The other week I rang my bank to open a new account. It was all very easy.
A helpful woman checked my details over the phone, explained how the account would work and rattled off points about regulatory oversight by the Financial Conduct Authority and sharing my details with credit referral agencies.
Did I agree to all that? she asked. Yes. Did I have any other questions? No. A few days later, there was a form to sign in the post and that was it. New account open.
What no-one at the bank knew of course was whether I really understood the product, as banks and other financial retailers like to call the accounts and policies they offer us. Did I understand not just the language but the financial concepts and the illustrative figures set out in the marketing literature? To put it plainly, did I get the numbers? Did I understand the difference between 0.5% and 0.05%?

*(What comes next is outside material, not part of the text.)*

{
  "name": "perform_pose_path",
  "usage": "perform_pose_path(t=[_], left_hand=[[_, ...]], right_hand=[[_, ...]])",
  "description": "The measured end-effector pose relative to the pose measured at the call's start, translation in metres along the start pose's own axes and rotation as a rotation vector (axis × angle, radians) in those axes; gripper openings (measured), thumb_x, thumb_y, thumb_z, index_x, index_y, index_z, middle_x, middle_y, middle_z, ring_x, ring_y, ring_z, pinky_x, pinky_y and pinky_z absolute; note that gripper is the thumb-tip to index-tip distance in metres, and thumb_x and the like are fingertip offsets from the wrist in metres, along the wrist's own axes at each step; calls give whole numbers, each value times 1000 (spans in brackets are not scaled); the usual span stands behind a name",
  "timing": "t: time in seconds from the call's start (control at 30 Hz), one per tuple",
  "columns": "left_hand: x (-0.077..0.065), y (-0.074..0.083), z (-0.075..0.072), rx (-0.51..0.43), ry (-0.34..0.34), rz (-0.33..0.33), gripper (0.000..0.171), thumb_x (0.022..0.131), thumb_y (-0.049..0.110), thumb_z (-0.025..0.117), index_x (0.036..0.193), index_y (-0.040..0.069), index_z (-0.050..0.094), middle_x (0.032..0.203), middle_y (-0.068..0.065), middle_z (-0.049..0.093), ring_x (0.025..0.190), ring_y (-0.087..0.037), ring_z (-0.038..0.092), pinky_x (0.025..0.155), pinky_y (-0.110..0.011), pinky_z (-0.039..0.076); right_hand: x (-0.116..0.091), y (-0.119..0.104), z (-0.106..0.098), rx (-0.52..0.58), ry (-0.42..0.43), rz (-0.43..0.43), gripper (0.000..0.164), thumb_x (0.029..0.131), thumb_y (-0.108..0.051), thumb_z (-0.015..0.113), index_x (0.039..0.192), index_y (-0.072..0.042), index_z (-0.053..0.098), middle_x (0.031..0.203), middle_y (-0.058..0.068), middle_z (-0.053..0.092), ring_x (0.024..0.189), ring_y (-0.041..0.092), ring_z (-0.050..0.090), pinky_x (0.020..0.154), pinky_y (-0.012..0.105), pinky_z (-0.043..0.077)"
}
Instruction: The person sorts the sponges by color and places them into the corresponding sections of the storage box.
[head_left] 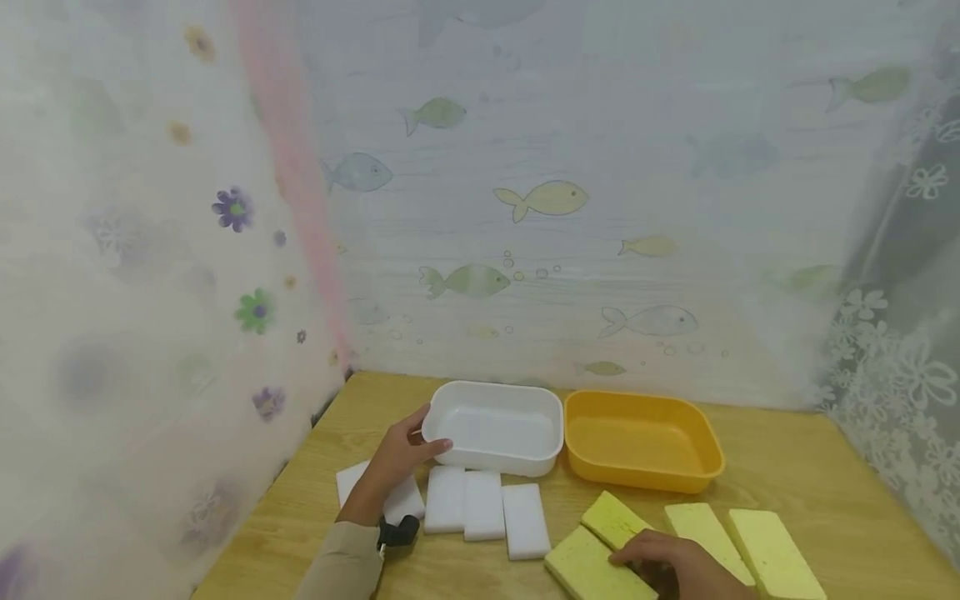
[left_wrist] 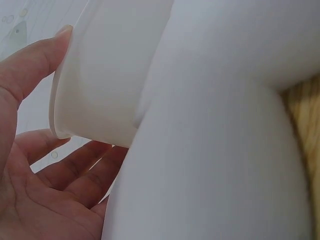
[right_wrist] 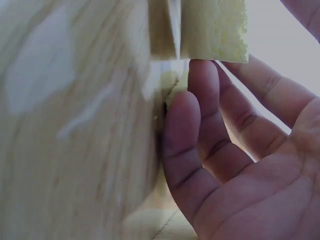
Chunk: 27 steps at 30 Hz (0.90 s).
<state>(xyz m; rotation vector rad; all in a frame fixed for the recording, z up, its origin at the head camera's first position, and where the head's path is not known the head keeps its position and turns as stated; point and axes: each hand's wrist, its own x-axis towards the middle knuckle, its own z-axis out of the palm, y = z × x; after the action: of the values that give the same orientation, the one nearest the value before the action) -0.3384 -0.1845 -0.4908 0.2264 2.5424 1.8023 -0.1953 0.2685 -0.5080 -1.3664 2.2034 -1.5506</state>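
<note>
My left hand holds the left end of a white plastic tub, thumb over the rim and fingers around the outer wall. In the left wrist view, the tub's pale wall sits between thumb and fingers. Low on the right, my right hand bends its fingers at the edge of a yellow sponge. Another yellow sponge overlaps this one at its far edge. The right wrist view has the curled fingers close under a sponge's edge, with the thumb mostly cropped.
A yellow-orange tub stands right beside the white one. White sponges lie in front of the white tub, with more under my left forearm. Two yellow sponges lie at the right. A fish-patterned curtain hangs behind the wooden table.
</note>
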Motion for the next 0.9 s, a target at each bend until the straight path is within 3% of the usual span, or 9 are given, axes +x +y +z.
perform_pose_path(t=[0.1, 0.2, 0.3, 0.53, 0.7, 0.9], left_hand=[[1, 1, -2, 12, 5, 4, 100, 85, 38, 87, 163, 10, 31, 158, -16, 48, 130, -31, 62, 99, -43, 57], [1, 1, -4, 20, 12, 5, 100, 85, 38, 87, 163, 9, 31, 159, -16, 47, 130, -31, 62, 99, -43, 57], [1, 0, -4, 16, 12, 3, 100, 85, 37, 87, 163, 9, 31, 159, -16, 47, 131, -32, 61, 99, -42, 57], [1, -2, -4, -3, 11, 0, 100, 85, 36, 88, 163, 10, 32, 157, -17, 49, 131, -33, 62, 99, -42, 57], [0, -3, -2, 0, 9, 5, 99, 85, 36, 88, 163, 9, 32, 156, -18, 51, 130, -32, 62, 98, -42, 58], [-1, -1, 0, -5, -1, 4, 99, 85, 36, 87, 163, 9, 32, 156, -17, 50, 131, -32, 61, 99, -43, 57]], right_hand=[[3, -7, -2, 36, -21, 13, 54, 86, 7, 79, 137, 3, 61, 122, 15, 66, 94, 6, 60, 75, 28, 59], [5, -15, -3, 61, -23, 81, 54, 87, 4, 80, 138, 2, 61, 123, 13, 66, 95, 3, 60, 72, 30, 61], [7, -23, -5, -3, 12, 127, 55, 85, -2, 84, 136, -3, 64, 121, 8, 67, 94, 1, 59, 68, 30, 61], [11, -35, -4, -208, 118, 38, 53, 84, -9, 86, 134, -6, 67, 117, 8, 67, 85, 5, 61, 64, 27, 58], [15, -44, 0, -367, 216, 51, 54, 81, -23, 90, 130, -14, 71, 117, -1, 68, 85, 2, 61, 65, 25, 55], [21, -52, -2, -423, 216, 43, 51, 83, -27, 90, 130, -19, 71, 118, -4, 69, 90, 2, 61, 67, 24, 53]])
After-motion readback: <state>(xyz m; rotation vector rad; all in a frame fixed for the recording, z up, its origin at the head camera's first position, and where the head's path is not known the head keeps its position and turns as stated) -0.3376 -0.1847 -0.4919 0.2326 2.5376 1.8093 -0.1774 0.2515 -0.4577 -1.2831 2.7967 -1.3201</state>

Well, yes, I did. But that's not quite the point. I might not have done. A report just out from the Money Advice Service (MAS) suggests that an awful lot of people don't in fact get the numbers and can't work with them to do fairly simple things.
MAS is the body set up by the government (and funded by a levy on the banks) to give the public impartial advice on managing their money. It is, naturally, very concerned about the growing number of people who aren't managing well and who are spiralling into debt. Apparently 16 million people - 40% of the UK's working-age population - have less than £100 in savings, which means they're likely to be in trouble when the unexpected happens.
The reasons why people get into debt are complex and often beyond the immediate control of the debtor. But If you can't do the numbers, you start off at a severe disadvantage. MAS interviewed 2,000 people, asked them about their financial behaviour and attitudes and tested their numeracy with questions like:
Susie is paid £9.00 an hour. She gets a 5% pay increase. What is her new pay per hour?
Susie buys a laptop costing €144 from a company in Germany, at an exchange rate of £1 = €1.20. What is the cost in pounds?
Nearly half of respondents (45%) had 'poor' or 'low' numeracy - that is, they struggled with the Susie and other questions. And this group was less likely to save money and more likely to fall behind with the bills (even controlling for variables in income and other demographics).
Scale the 45% up across the UK working-age population and you have 18 million. That's a lot of people baffled by percentages and exchange rates.
Now it may seem blindingly obvious that numeracy and financial nous are linked, but surprisingly the evidence hasn't emerged that clearly before.
What's also surprising - or maybe it isn't since the evidence has been hidden - is that banks and other companies selling financial products by and large don't have a clue about their customers' numeracy. Even debt counsellors do not routinely offer numeracy advice.
National Numeracy, the charity of which I am a trustee (and which helped MAS with its report), wants the banks and the debt advice sector to do something about this. Ideally we'd like them to make use of the services we offer - such as an online check-up that assesses people's numeracy levels and helps them improve. Even a quick five-minute version of this can give an initial indication. And with a will, most people can improve, we've discovered.
I can see the difficulty of course. In the competitive world of High Street banking (not to mention pensions, insurance, utilities and the sometimes murkier reaches of credit provision), companies aren't readily going to put what may look like hurdles in the way of customers. Before I sell this you this policy, before you open this account, before you sign up to this loan, can I just check that you can do the numbers and understand a few simple concepts?
One relatively easy and interim step could mean adapting better to customers' understanding, using not just plain (and fully - not partially - honest) language but plain numbers too. However, to do that successfully, you do need to know what that level of understanding is...
As I say, there are no quick answers and the sector seems not yet fully aware of the extent of the problem it's dealing with. But the advisers, the regulators and some of the banks are perhaps beginning to grasp that something does need doing. Soon.